# SBAR
SBAR communication technique was originally developed by the military and specifically for nuclear submarines. Now also popular in healthcare. 

## Situation
This post is a fork of [Ahmet Erdem's][1] notebook [here][2].
LOFO (Leave One Feature Out) Importance recent results: **numerical** `R` and `C` were the top 2 features, both with more than 5 times higher importance than `u_in_cumsum`.
## Background
-  Both `R` and `C` only have 3 different values by design from the Google Ventilator data, lack of variations for a usual good continuous numerical feature.
Many shared ventilator kernels only used **cateogrical** dummy coding of `R` and `C`, such as LGBM and LSTM models. 
-  Additionally, thanks to [Chris Deotte](https://www.kaggle.com/cdeotte), [LSTM permutation featrue importance](https://www.kaggle.com/aerdem4/google-ventilator-lofo-feature-importance) has also been posted, where `u_in_diff1` to `u_in_diff4` were the top 4 features.

## Assessment
How useful is LOFO here? Two simple experiments:
-  `R` and `C`: the predictive ability of the raw numerical varaibles were basically absorbed by categorical codings.
-  Evaluated on the same 50 features from the LSTM.
    -  `u_in_diff1` to `u_in_diff4` were not among the top 5 features anymore by LOFO.
    -  Categorical`R_50` and `C_10` were among the top 5 features.            
    -  Most `u_out` derived new feature had little importance.
    -  Negative importance: `breath_id__u_in__diffmean` 
        -  When it was removed from the LSTM, oof val_loss slightly reduced by 0.0004.

## Recommendation
* Categorical OHE are better than raw numerical features for `R` and `C`.
* Feature Importance can differ a lot between LOFO and Permutation, or between LGBM and LSTM as they are very different models.
* LOFO only needs few lines of codes and don't need TPU or other acceleratos. 

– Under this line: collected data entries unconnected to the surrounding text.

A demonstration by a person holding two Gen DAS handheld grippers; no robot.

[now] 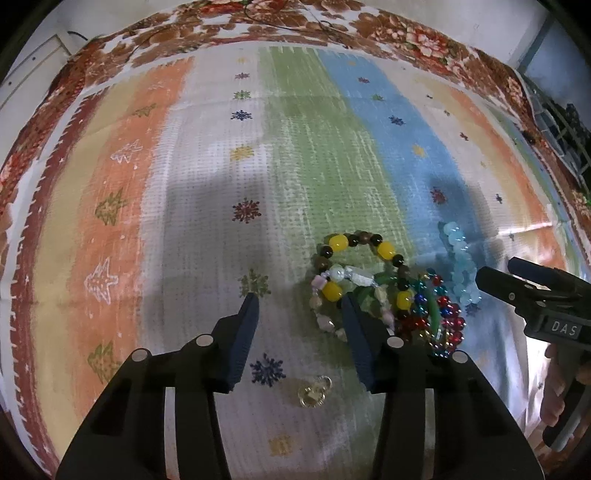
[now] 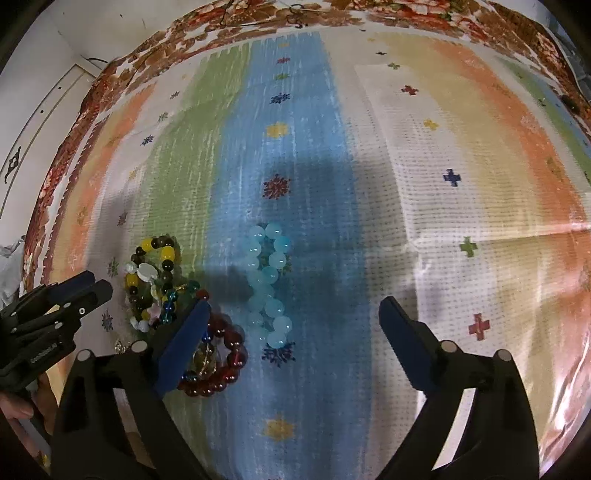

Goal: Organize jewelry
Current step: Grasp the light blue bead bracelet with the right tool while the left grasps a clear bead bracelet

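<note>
left gripper [image 1: 299, 325] wide open, empty | right gripper [image 2: 291, 325] wide open, empty | risk: tangled bead bracelets [image 1: 384, 288] lift together, dragging aqua bracelet [image 2: 267, 284]

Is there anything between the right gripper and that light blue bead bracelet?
Nothing visible blocks it. The right gripper has its jaws open, and the light blue bracelet lies on the mat between them. The dark red bracelet sits off to the left, under the left jaw.

Home, striped mat [image 1: 295, 147], floral bedspread [image 1: 406, 29]
</note>
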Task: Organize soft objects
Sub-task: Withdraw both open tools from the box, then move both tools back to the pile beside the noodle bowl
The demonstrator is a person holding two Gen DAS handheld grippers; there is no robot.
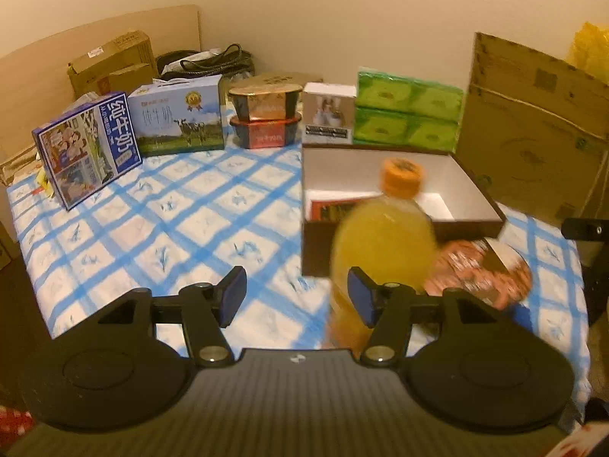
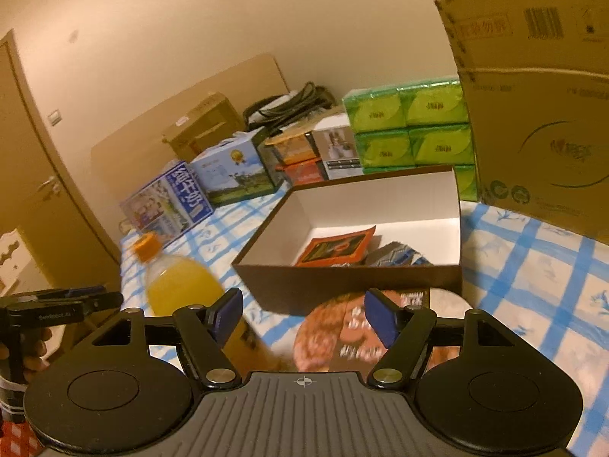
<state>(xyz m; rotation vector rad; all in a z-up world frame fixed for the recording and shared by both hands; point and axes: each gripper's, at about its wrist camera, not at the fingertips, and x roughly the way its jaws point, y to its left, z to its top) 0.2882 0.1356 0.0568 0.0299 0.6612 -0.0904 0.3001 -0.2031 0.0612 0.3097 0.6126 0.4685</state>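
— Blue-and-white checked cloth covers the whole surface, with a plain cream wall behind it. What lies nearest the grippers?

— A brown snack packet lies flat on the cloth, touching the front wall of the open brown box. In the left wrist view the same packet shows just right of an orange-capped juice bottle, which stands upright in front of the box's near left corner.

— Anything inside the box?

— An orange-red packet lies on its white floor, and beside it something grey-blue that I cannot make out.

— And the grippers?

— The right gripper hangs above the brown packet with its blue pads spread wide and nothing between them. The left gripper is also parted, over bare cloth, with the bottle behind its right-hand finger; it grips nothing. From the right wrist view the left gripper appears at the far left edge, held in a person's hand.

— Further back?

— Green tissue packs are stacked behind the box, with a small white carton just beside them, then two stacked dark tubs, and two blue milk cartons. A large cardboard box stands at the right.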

[1]: https://www.kaggle.com/aerdem4
[2]: https://www.kaggle.com/aerdem4/google-ventilator-lofo-feature-importance
[3]: https://www.kaggle.com/manabendrarout/single-bi-lstm-model-pressure-predict-gpu-infer


## References
1. https://www.kaggle.com/aerdem4/google-ventilator-lofo-feature-importance
1. https://www.kaggle.com/manabendrarout/single-bi-lstm-model-pressure-predict-gpu-infer
1. https://www.kaggle.com/cdeotte/lstm-feature-importance

In [None]:
!pip install lofo-importance

In [None]:
import numpy as np
import pandas as pd
from tqdm import tqdm

#from sklearn.preprocessing import RobustScaler, MinMaxScaler

import matplotlib.pyplot as plt
%matplotlib inline

import os, sys
pd.set_option('display.max_columns', None)

In [None]:
DEBUG = False
# DEBUG = True

PATH = "../input/ventilator-pressure-prediction"
train = pd.read_csv(f"{PATH}/train.csv")
print(train.shape)
train.head()

In [None]:
if DEBUG:
    df = train[:80*1000]
else:
    df = train   
df.tail()

# What we know

[LOFO](https://github.com/aerdem4/lofo-importance) states some advantages:
*  It is model agnostic
*  It gives negative importance to features that hurt performance upon inclusion
*  It can group the features, such as highly correlated features 

In [None]:
# from Version 1: https://www.kaggle.com/aerdem4/google-ventilator-lofo-feature-importance
def engineer_features(df):
    df = df.copy()
    df["u_in_sum"] = df.groupby("breath_id")["u_in"].transform("sum")
    df["u_in_cumsum"] = df.groupby("breath_id")["u_in"].cumsum()
    df["u_in_std"] = df.groupby("breath_id")["u_in"].transform("std")
    df["u_in_min"] = df.groupby("breath_id")["u_in"].transform("min")
    df["u_in_max"] = df.groupby("breath_id")["u_in"].transform("max")
    df["u_in_cumsum_reverse"] = df["u_in_sum"] - df["u_in_cumsum"]
    
    df["u_in_lag1"] = df.groupby("breath_id")["u_in"].shift(1)
    df["u_in_lead1"] = df.groupby("breath_id")["u_in"].shift(-1)
    df["u_in_lag1_diff"] = df["u_in"] - df["u_in_lag1"]
    df["u_in_lead1_diff"] = df["u_in"] - df["u_in_lead1"]
    
    df["u_out_sum"] = df.groupby("breath_id")["u_out"].transform("sum")
    
    df["time_passed"] = df.groupby("breath_id")["time_step"].diff()
    
    return df
    
df = engineer_features(df)

In [None]:
in_df = df[df["u_out"] == 0].reset_index(drop=True)
in_df.shape

In [None]:
from lofo import Dataset, LOFOImportance, plot_importance
from sklearn.model_selection import GroupKFold

cv = list(GroupKFold(n_splits=4).split(in_df, in_df["pressure"], groups=in_df["breath_id"]))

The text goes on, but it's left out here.